--- Directions ---
Your task is to write out the lines from the line containing "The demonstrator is" through the last line of the material, exactly.

--- Supplied data ---

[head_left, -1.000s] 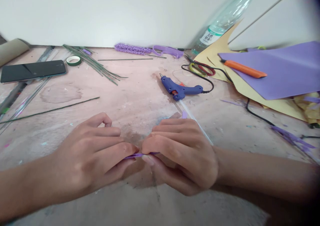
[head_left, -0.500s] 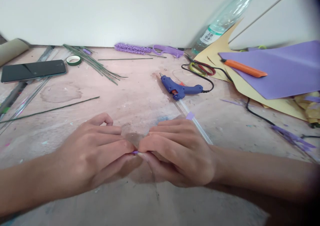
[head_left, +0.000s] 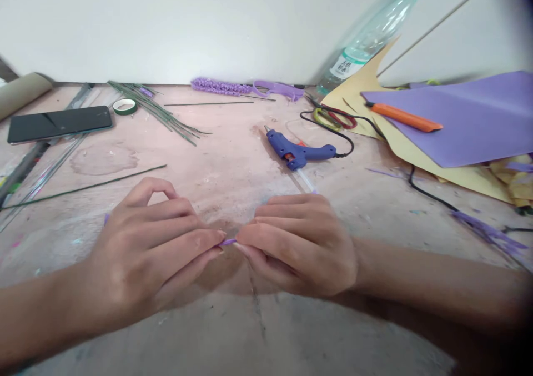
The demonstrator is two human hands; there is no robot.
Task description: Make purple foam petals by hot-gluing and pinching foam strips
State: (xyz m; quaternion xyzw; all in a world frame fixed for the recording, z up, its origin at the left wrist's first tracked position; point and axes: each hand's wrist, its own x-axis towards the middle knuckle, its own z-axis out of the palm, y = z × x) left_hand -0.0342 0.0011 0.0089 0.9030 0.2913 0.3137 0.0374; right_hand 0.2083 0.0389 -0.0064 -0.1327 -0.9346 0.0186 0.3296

--- Answer section ---
The demonstrator is two human hands; there is no robot.
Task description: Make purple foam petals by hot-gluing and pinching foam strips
State: (xyz m; quaternion xyzw; all in a world frame fixed for the recording, z up, its origin at the left wrist's first tracked position; point and axes: each hand's wrist, its own x-axis towards the middle knuckle, its own z-axis out of the palm, y = z × x) left_hand -0.0342 0.0011 0.0089 0.9030 0.2913 0.3137 0.0374; right_hand 0.2083 0.0389 -0.0064 -0.1327 -0.9346 0.0186 0.3296

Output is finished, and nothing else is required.